# Task instructions:
What you give must be exactly the lines of the material from the first through the line that contains "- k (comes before", inclusive, and no others.

────────────────

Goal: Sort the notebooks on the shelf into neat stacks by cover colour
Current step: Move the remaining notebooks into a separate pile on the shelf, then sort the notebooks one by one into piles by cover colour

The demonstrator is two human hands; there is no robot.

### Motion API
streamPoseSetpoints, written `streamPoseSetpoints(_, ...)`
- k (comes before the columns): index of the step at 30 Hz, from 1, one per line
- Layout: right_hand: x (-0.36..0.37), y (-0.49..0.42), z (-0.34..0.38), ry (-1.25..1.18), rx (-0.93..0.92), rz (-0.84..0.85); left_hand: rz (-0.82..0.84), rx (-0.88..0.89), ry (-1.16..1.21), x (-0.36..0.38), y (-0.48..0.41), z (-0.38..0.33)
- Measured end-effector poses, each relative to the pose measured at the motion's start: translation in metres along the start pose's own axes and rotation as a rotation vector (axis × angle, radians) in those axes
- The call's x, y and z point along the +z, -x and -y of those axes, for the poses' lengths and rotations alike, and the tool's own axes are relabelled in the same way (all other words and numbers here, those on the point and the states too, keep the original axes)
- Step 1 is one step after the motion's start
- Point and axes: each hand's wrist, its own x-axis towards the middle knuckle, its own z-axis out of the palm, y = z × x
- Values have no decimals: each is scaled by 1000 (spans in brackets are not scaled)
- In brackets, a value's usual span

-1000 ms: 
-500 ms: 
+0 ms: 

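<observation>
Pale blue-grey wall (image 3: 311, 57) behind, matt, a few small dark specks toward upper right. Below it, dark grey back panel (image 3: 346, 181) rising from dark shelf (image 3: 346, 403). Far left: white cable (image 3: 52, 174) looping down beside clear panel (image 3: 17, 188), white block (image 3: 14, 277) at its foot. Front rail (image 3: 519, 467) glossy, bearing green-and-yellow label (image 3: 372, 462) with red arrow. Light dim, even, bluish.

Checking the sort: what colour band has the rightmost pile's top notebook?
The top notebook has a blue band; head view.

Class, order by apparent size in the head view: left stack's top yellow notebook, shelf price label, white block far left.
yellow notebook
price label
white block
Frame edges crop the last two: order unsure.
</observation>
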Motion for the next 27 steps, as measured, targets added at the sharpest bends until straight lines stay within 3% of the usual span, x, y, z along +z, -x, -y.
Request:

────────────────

# Task output:
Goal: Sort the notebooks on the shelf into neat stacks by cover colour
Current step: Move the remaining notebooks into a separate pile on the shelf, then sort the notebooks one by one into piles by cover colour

The demonstrator is two human hands; there is no robot.

### Motion API
streamPoseSetpoints, written `streamPoseSetpoints(_, ...)`
- k (comes before the columns): index of the step at 30 Hz, from 1, one per line

That's the full output for the exercise.